I'm working on geometry sorting by material, distance, and transparency. So far I have a sort key that I plan to perform a radix sort on to sort by material ID, distance, and any other factors I might want to add. What I want to know though, is once I have this sorted, do I have to manage whether or not draw calls happen on my own? Once the list of renderables is sorted, is there a draw call cost associated with setting the same vertex shader for each object in the sorted list? For example: objects 1,2,3, and 4 all use the same shader. Once I've sorted, do I need to set the vertex shader only when I reach 1, without calling VSSetShader on the next ones to benefit from the sorting? Also, if I do have to prevent duplicate calls to VSSetShader, wouldn't the conditional statement to check if the current shader is equal to the one being set give me similar overhead? I would think there's some sort of safety check in either the DirectX API or the driver that would avoid loading the shader to the GPU if it was already set.

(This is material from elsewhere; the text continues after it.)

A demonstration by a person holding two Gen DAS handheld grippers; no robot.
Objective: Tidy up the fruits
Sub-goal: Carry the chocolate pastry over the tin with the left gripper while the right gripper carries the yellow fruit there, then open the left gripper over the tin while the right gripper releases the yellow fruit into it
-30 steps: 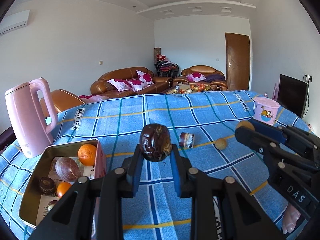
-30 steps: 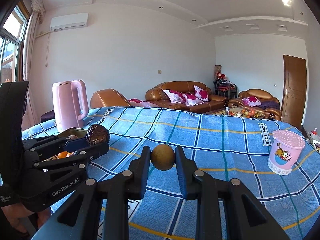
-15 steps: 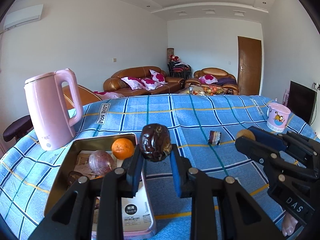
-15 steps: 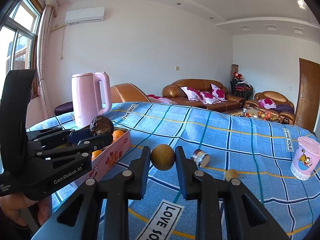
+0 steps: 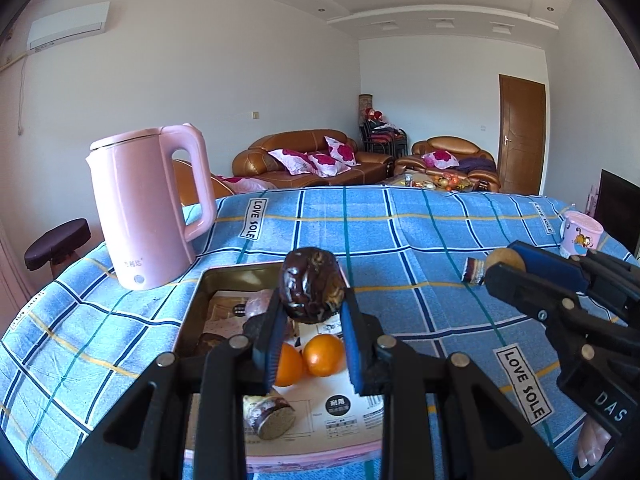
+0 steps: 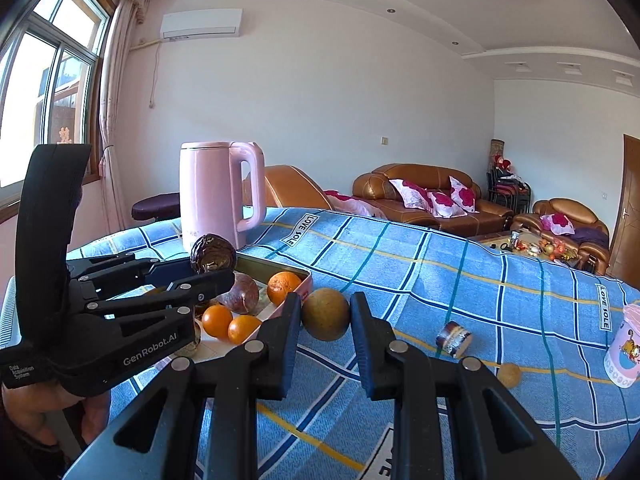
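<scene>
My left gripper point(image 5: 310, 314) is shut on a dark wrinkled fruit point(image 5: 312, 288) and hangs over the open metal tin point(image 5: 240, 270). Inside the tin lie two oranges point(image 5: 324, 354), a brown cut-ended piece point(image 5: 270, 420) and other fruit partly hidden by my fingers. My right gripper point(image 6: 325, 310) is shut on a round tan fruit point(image 6: 325, 314), just right of the tin's pink wall point(image 6: 280, 310). In the right wrist view the left gripper point(image 6: 212, 266) carries the dark fruit point(image 6: 213, 253) above a reddish-brown fruit point(image 6: 240, 294) and oranges point(image 6: 217, 320).
A pink kettle point(image 5: 148, 208) stands behind the tin on the blue checked cloth point(image 6: 440, 280). To the right lie a small dark cylinder point(image 6: 454, 338) and a small tan fruit point(image 6: 509, 375). A pink cup point(image 6: 624, 352) is at the far right. A hand point(image 6: 36, 412) grips the left tool.
Both grippers have moved left across the table with their fruits held. The tin, formerly at the left, now lies under the left gripper, and the kettle looks nearer.
</scene>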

Cost of draw call to set existing state,
Members - Reputation: 1173
Posted 25 April 2014 - 07:06 PM
Moderators - Reputation: 49140
Posted 25 April 2014 - 07:39 PM
Ideally, the driver won't do a safety check because the game already has ;)
There's many ways that you can filter out redundant state. The simplest is just a big cache, where you only make the set call if the new value doesn't match the cache.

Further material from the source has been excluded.